# Tetra Data Platform (TDP) Configuration Report

## Import Statements

In [None]:
import os
import json
import requests
from datetime import datetime
from zoneinfo import ZoneInfo
import pandas as pd

## Notebook Parameters

* SAVE_DIR = directory on your local machine 
* API_URL = API URL for your TDP instance
* AUTH_TOKEN = personal access token for TDP, or token of Service User
* TDP_ORG = organization for configuration report

In [None]:
SAVE_DIR = "./"
API_URL = ""
AUTH_TOKEN = ""
TDP_ORG = ""

## Create Authentication File

This uses the notebook parameters to create authentication file, as outlined on documentation site for setting up your development environment: [Development Setup](https://developers.tetrascience.com/docs/set-up-your-environment-and-initialize-ts-sdk#set-up-the-environment)

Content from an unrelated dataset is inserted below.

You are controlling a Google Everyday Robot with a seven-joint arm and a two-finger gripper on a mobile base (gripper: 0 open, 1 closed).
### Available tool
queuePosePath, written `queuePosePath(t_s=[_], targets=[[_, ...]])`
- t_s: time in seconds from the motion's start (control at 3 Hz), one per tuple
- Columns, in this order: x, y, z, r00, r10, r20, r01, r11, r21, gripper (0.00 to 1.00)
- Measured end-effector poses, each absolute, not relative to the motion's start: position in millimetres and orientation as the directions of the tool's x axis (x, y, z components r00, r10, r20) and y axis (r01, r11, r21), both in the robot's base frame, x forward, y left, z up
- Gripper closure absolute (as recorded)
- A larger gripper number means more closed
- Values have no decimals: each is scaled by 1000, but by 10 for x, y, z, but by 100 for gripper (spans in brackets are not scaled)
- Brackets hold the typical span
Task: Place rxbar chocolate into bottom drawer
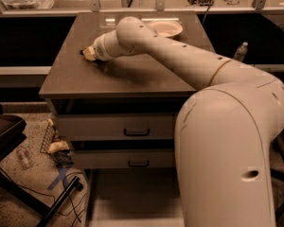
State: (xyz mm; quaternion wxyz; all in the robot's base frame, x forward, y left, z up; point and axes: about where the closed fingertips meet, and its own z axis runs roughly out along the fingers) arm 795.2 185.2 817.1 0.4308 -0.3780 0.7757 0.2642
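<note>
My gripper [88,54] is low over the left part of the brown cabinet top [71,77], at the end of the arm that reaches across from the right. A small dark edge of the rxbar chocolate [82,51] shows at the gripper's tip; the rest of the bar is hidden behind the gripper. The bottom drawer [132,200] is pulled out below the cabinet, a pale tray with a light floor, partly hidden by my arm's large white body [232,150].
A white bowl [165,28] stands at the back of the cabinet top. The two upper drawers [136,132] with dark handles are closed. A wire basket and litter [54,141] lie on the floor at the left, beside a black stand [4,136]. A bottle [240,51] stands at the right.
</note>
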Motion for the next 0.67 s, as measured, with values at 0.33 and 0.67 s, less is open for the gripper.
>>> queuePosePath(t_s=[0.33,0.67], targets=[[7952,1852,8174,-343,-359,-868,-814,575,84,100],[7952,1852,8178,-343,-359,-868,-814,575,84,100]])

This authentication file can also be used with our ts-sdk to deploy custom pipelines.

In [None]:
auth_json_path = os.path.join(SAVE_DIR, "auth.json")
with open(auth_json_path, "w") as f:
    auth_json = {"api_url": API_URL,
                 "auth_token": AUTH_TOKEN,
                 "org": TDP_ORG,
                 "ignore_ssl": "false"}
    json.dump(auth_json, f, indent = 4)

## Create filename

This uses the current date and time (Pacific time) to document when the configuration was saved. More information about Time Zones in Python can be found [here](https://docs.python.org/3/library/zoneinfo.html).

In [None]:
now = datetime.now(ZoneInfo("America/Los_Angeles"))
timestamp = now.strftime("%Y-%m-%d %H:%M:%S")
savefile_name = os.path.join(SAVE_DIR, now.strftime("%Y-%m-%d-%H%M%S") + ".xlsx")
print("savefile_name =", savefile_name)

## Use Authentication File for API Headers

In [None]:
with open(auth_json_path, "r") as f:
    auth_data = json.loads(f.read())

headers = {"ts-auth-token": auth_data["auth_token"],
           "x-org-slug": auth_data["org"]}

## API Endpoints

In [None]:
API_URL = auth_data["api_url"]
PIPELINE_SEARCH = API_URL + "pipeline/search"
AGENT_LIST = API_URL + "agents"

## Export Info Sheet

In [None]:
info_df = pd.DataFrame([timestamp], columns = ["timestamp"])

In [None]:
info_df

## Pipeline Configuration Sheet

In [None]:
def get_pipeline_page(headers, **kwargs):
    """
        Returns a set of pipelines and whether there are more 
        pipelines remaining
        Optional args: page_size, page_index
    """
    pipeline_api = PIPELINE_SEARCH + "?"
    if "index" in kwargs.keys():
        page_index = kwargs["index"]
        pipeline_api += "from=" + str(page_index) + "&"
    if "size" in kwargs.keys():
        page_size = kwargs["size"]
        pipeline_api += "size=" + str(page_size) + "&"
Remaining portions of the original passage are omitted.